Part of our partnership agreement was not to take on more debt over time but pay off the 20 year loan we have unless it requires debt to take out a partner at death because heirs want to sell at a discount or are hard to work with. We also have cash build up on our property every year and spend on large improvements. We have installed a 100k fence with security building and installed basket ball courts and tennis courts since we toke control. we have 8 years remain on the loan and its a fixed rate interest so we arent touching it + all 4 partners are under 50 and are loving the income. My 35k has been returning me 24k a year now for 12 years and I figure why mess with a good thing. I plan to do another deal like this one in 20 months when I finish working on a few other projects I am doing.

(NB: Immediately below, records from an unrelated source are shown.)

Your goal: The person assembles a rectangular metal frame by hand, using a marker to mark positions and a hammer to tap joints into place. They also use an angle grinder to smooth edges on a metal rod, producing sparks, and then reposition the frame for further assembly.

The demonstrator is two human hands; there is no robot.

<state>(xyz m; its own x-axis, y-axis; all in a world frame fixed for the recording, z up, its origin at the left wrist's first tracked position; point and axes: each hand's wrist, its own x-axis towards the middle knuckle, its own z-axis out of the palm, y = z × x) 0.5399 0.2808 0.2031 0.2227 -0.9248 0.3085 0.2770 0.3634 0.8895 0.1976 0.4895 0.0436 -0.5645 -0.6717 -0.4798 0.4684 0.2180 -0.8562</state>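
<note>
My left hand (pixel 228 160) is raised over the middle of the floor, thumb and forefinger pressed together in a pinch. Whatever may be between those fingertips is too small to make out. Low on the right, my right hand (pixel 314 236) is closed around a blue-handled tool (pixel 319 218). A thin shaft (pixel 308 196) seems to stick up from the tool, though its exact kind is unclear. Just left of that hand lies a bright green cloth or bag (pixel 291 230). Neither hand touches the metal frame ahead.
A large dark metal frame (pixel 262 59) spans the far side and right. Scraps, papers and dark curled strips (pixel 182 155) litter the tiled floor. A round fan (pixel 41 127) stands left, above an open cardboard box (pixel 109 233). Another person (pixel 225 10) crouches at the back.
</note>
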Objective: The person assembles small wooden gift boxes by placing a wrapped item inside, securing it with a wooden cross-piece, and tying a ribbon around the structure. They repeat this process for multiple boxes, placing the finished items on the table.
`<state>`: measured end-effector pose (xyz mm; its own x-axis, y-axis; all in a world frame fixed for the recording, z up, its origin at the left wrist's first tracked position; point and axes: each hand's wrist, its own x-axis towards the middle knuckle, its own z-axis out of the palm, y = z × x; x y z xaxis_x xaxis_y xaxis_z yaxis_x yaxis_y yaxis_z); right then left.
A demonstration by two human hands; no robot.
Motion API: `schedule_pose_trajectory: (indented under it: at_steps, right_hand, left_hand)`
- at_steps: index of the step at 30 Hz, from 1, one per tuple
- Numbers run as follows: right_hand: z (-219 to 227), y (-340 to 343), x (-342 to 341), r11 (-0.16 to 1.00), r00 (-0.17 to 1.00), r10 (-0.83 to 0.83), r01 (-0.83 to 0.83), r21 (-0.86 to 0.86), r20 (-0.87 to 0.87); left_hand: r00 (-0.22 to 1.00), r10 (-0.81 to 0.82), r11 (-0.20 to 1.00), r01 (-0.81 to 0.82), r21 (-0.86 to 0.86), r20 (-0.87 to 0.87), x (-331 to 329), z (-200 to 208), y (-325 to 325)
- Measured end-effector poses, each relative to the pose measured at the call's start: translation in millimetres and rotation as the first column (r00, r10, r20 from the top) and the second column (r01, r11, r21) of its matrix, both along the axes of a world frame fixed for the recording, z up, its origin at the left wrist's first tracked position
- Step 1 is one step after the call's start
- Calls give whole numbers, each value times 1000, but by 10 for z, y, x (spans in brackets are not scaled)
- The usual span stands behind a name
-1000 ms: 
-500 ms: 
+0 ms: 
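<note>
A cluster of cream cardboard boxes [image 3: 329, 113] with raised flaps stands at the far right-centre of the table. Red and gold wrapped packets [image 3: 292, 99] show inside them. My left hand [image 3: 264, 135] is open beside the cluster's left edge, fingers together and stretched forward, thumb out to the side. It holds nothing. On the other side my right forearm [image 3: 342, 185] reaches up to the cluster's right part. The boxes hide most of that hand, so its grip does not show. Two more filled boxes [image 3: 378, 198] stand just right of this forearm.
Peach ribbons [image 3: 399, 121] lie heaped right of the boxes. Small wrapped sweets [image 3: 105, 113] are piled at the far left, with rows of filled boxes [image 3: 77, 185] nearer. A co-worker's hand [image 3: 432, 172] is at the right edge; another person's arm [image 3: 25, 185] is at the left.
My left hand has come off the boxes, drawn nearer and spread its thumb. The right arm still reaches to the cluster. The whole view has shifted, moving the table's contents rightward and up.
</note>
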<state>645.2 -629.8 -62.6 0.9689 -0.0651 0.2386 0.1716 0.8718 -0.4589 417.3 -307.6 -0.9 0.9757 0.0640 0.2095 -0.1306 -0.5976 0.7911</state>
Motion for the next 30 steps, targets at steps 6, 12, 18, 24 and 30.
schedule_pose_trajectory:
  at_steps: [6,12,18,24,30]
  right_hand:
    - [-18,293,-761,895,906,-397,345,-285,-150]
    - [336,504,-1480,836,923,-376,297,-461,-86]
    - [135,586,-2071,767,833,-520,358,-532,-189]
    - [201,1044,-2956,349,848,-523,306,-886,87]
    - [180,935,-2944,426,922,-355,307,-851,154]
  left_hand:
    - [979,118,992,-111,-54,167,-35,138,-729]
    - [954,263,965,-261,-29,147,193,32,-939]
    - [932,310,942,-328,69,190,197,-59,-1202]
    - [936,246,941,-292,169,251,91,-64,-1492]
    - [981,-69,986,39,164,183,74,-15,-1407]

William that is amazing that the partnership could stay strong for so long. I was in a 2 way partnership for about 2 years and by then I felt like I was doing more than 50% of the work and bought my partner out. On the topic of the op, a multifamily project seems like a better fit when worried about getting all those individual loans vs one larger one. Josh
In the current real estate economy, investing in SFR could create a higher short-term NOI. Right now SFR homes are still below market value. Their prices are rapidly increasing. In some markets, such as Florida, these homes are still selling at ridiculous prices. Buying up as many as possible before the prices increase will allow the investor to resell them 1 or 2 years down the road for an above average gain. The profits from the gain can then be invested in a long-term multi-family investment that is focused on cash flow.
Welcome to another Californian living in the great weather, and investing where it makes sense.
Personally I would look at the small MF where you can get professional management. Read some of the previous forums as to the arguments of MF vs SFH
I think the multifamily purchase may be the better way to go. The financing may be tough given only one of you has the income to qualify and his credit might not be as good as yours. There's no way to share credit from one and income from another.
What I would do is contact Mr. Bannister and see if he can help you guys find another deal like his. :-)
Thats actually amazing. I'm just wondering how it is that after the first 2 or 3 years of those returns, you and your partners weren't combing the lines for another deal just like it. One of you obviously picked an absolutely cash cow on the first one.
I would not have been able to stop pressing until I got him to find us a second one and talked everybody into saving their returns for a couple of years and kicking in a 50k apiece for deal #2.
Given that you'd already made your money back after 18 months, the rest was all gravy anyway. No temptation to want to set aside that gravy and try to make it even thicker with another deal? :-)
Again, thats just one of those generational wealth building deals that changes family's lives. 2k a month. How is that not a beautiful thing?
Multifamily can be a profitable investment opportunity. You could look into buying a 2 - 4 family property and living in one unit. The income from the additional units can be used to pay the loan and, in some cases, even assist in getting loan approval.